- **Exercise requirements**
For this exercise, output every line of the data as it stands.

- **Supplied information**
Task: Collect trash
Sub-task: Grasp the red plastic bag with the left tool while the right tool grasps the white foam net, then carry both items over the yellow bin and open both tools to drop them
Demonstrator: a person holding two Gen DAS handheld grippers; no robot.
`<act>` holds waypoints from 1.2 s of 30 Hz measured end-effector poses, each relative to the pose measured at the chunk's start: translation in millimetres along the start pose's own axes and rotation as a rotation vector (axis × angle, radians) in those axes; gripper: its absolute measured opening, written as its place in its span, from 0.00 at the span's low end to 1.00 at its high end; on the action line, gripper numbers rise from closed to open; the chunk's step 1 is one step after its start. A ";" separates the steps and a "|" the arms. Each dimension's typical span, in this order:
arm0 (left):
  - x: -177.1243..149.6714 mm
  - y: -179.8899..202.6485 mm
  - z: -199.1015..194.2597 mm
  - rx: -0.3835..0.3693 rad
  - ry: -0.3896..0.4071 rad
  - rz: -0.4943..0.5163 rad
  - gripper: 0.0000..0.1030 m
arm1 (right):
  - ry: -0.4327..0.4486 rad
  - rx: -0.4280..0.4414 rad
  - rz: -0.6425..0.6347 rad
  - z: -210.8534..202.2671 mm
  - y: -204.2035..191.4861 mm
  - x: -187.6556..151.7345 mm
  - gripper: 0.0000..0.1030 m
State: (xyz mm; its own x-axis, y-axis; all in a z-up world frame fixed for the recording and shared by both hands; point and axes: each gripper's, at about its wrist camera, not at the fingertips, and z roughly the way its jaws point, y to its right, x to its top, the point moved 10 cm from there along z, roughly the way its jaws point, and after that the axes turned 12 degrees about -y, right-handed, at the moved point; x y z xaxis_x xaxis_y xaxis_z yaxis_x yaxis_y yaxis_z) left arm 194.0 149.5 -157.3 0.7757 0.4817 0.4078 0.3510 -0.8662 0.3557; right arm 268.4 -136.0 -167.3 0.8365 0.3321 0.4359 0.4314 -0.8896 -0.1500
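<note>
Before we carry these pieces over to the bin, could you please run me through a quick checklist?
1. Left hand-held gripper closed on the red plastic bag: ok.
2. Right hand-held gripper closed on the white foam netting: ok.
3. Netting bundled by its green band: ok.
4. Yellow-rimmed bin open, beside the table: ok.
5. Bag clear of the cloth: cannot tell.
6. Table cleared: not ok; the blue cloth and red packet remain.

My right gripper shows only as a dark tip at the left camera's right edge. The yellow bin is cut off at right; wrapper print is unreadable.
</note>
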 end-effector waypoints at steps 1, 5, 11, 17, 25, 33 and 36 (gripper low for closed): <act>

- **Result below**
Task: Collect trash
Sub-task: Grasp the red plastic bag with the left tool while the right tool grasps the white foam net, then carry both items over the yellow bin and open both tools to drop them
Demonstrator: a person holding two Gen DAS handheld grippers; no robot.
`<act>` holds waypoints from 1.2 s of 30 Hz measured end-effector poses, each relative to the pose measured at the chunk's start: translation in millimetres along the start pose's own axes and rotation as a rotation vector (axis × angle, radians) in those axes; gripper: its absolute measured opening, written as its place in its span, from 0.00 at the span's low end to 1.00 at its high end; on the action line, gripper numbers rise from closed to open; the chunk's step 1 is one step after its start. A ";" separates the steps and a "|" the arms. Each dimension's typical span, in this order:
arm0 (left):
  - x: -177.1243..149.6714 mm
  - y: -179.8899..202.6485 mm
  - z: -199.1015..194.2597 mm
  - rx: -0.3835..0.3693 rad
  - ry: -0.3896..0.4071 rad
  - rz: -0.4943..0.5163 rad
  - gripper: 0.0000..0.1030 m
arm1 (right):
  - ry: -0.4327..0.4486 rad
  - rx: -0.4280..0.4414 rad
  - rz: -0.6425..0.6347 rad
  - z: -210.8534..202.2671 mm
  - y: -204.2035..191.4861 mm
  - x: -187.6556..151.7345 mm
  - gripper: 0.0000..0.1030 m
State: (xyz mm; its own x-axis, y-axis; all in a z-up world frame fixed for the recording and shared by both hands; point and axes: each gripper's, at about its wrist camera, not at the fingertips, and z roughly the way its jaws point, y to its right, x to its top, the point moved 10 cm from there along z, roughly the way its jaws point, and after that the axes turned 12 degrees about -y, right-handed, at the moved point; x y z xaxis_x xaxis_y xaxis_z yaxis_x yaxis_y yaxis_z) left arm 194.0 149.5 -157.3 0.7757 0.4817 0.4078 0.3510 -0.8662 0.3557; right arm 268.4 -136.0 -167.3 0.8365 0.3321 0.4359 0.4314 -0.8896 -0.1500
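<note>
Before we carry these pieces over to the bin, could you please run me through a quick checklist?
1. Left hand-held gripper closed on the red plastic bag: ok.
2. Right hand-held gripper closed on the white foam netting: ok.
3. Netting bundled by its green band: ok.
4. Yellow-rimmed bin open, beside the table: ok.
5. Bag clear of the cloth: cannot tell.
6. Table cleared: not ok; the blue cloth and red packet remain.

My right gripper shows only as a dark tip at the left camera's right edge. The yellow bin is cut off at right; wrapper print is unreadable.
</note>
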 end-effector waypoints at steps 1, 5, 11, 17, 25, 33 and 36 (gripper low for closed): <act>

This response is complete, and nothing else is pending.